Exercise instructions:
Below is some data. Retype exactly the lines starting at the one with "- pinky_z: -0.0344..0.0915" and ending at the one with "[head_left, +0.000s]".
*** Block opens ***
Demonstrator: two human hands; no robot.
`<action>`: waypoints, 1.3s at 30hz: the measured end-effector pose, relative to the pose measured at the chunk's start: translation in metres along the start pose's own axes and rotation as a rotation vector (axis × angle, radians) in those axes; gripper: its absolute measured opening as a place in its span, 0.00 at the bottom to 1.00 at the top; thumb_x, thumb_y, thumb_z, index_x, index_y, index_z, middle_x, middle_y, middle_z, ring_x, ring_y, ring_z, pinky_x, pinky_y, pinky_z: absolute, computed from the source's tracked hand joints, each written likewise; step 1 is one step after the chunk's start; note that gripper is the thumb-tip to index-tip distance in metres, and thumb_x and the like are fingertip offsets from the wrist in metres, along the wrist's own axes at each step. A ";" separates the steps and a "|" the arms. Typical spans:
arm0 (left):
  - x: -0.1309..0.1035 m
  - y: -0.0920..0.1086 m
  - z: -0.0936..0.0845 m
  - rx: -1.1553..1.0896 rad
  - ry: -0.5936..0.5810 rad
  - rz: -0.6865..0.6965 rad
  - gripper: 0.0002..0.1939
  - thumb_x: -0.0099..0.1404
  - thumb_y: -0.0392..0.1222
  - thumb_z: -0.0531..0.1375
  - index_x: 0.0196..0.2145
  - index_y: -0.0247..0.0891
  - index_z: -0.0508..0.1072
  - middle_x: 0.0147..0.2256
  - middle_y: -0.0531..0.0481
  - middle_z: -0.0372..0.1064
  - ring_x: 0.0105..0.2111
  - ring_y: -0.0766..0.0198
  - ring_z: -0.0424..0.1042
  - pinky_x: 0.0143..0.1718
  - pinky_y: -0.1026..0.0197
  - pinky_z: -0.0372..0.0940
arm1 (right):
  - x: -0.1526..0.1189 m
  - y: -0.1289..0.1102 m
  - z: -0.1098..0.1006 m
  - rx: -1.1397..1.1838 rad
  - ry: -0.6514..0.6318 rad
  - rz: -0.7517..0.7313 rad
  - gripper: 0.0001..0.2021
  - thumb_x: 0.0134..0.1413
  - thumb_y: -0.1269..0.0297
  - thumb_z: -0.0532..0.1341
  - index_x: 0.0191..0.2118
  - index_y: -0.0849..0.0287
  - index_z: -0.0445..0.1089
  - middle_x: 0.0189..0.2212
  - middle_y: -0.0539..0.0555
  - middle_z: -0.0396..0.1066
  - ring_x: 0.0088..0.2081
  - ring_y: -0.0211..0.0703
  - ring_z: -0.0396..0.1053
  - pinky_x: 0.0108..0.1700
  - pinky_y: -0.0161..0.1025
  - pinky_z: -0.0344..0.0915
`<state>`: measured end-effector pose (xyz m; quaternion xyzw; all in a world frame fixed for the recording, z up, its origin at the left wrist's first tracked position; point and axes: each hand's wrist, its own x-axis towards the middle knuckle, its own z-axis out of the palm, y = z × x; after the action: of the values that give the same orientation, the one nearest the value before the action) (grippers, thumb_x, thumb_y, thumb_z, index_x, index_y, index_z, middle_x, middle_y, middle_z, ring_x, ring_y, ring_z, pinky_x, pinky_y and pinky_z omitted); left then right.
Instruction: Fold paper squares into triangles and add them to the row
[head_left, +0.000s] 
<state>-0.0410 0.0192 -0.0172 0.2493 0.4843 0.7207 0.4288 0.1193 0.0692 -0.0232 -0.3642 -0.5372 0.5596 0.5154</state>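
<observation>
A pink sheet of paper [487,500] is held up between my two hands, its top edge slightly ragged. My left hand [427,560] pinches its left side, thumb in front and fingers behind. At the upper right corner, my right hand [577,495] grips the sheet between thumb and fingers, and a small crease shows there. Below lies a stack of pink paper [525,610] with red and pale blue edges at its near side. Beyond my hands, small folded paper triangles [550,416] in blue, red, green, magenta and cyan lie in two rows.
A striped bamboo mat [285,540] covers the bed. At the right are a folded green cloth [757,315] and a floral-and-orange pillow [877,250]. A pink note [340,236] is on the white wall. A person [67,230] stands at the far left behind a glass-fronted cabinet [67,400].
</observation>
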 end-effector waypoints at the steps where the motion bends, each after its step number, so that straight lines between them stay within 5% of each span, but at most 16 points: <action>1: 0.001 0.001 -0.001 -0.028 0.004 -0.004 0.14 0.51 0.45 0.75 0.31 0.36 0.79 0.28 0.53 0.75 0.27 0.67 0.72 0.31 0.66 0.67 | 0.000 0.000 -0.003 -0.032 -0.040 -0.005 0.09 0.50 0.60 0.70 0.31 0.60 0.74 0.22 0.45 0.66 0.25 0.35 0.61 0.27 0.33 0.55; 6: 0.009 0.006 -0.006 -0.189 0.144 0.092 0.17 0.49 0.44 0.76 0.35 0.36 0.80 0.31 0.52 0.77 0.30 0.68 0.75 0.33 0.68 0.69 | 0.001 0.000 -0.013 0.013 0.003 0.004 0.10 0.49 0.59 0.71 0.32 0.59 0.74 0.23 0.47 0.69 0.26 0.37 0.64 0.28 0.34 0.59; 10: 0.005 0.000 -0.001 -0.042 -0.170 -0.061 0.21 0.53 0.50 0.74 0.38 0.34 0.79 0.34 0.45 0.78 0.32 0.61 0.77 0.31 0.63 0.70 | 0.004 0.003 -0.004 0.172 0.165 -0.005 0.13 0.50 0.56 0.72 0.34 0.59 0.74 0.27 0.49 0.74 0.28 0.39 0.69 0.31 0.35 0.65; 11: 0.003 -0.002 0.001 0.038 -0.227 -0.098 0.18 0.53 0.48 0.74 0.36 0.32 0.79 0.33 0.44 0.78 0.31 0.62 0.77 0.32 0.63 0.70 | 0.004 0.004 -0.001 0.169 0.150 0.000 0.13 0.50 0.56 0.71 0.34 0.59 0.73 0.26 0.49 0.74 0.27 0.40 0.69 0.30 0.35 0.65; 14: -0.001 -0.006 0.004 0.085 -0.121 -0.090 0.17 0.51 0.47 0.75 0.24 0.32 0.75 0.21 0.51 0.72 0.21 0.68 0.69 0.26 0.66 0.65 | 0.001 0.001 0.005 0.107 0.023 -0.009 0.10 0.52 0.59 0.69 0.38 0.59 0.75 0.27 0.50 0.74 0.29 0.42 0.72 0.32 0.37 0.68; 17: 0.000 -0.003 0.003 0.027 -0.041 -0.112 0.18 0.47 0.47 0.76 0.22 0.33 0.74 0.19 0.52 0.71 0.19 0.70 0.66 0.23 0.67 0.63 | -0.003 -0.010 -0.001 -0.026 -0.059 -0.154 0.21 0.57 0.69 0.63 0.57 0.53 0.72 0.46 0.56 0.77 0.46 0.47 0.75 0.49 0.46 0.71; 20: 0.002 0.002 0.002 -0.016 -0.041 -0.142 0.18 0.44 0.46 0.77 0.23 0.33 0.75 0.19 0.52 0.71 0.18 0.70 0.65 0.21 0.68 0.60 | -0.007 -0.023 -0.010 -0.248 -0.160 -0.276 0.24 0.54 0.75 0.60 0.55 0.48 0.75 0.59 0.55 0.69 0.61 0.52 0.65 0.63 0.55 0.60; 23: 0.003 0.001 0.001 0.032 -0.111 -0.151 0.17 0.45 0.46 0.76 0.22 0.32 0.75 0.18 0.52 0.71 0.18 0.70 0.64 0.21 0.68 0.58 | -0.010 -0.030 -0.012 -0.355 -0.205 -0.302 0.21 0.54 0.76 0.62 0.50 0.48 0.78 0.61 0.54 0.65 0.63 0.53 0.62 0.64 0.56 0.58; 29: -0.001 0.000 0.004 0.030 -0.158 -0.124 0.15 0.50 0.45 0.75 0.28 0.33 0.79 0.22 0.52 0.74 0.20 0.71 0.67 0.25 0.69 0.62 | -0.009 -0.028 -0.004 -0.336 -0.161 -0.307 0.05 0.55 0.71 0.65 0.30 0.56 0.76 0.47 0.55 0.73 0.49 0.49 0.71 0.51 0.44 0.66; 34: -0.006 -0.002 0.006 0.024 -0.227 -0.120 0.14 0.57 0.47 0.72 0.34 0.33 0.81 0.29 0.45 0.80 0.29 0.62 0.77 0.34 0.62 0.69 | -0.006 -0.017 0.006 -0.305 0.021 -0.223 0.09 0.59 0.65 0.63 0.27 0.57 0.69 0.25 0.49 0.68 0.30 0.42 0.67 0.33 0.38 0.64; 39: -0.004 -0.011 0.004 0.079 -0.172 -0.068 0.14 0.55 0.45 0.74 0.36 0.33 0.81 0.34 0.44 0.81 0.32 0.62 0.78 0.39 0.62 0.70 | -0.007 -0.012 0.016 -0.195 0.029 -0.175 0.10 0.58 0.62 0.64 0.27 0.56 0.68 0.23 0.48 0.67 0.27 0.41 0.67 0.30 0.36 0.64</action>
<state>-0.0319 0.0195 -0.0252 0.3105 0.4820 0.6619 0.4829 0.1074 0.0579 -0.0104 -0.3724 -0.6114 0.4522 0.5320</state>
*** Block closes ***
Answer to the exercise:
  - pinky_z: -0.0344..0.0915
`<state>`: measured end-effector pose (xyz m; quaternion xyzw; all in a world frame fixed for the recording, z up, its origin at the left wrist's first tracked position; point and axes: each hand's wrist, its own x-axis towards the middle knuckle, its own z-axis out of the palm, y = z × x; after the action: of the values that give the same orientation, the one nearest the value before the action) (grippers, thumb_x, thumb_y, thumb_z, index_x, index_y, index_z, middle_x, middle_y, middle_z, ring_x, ring_y, ring_z, pinky_x, pinky_y and pinky_z omitted); left then right.
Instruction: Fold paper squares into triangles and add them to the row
[head_left, +0.000s] 

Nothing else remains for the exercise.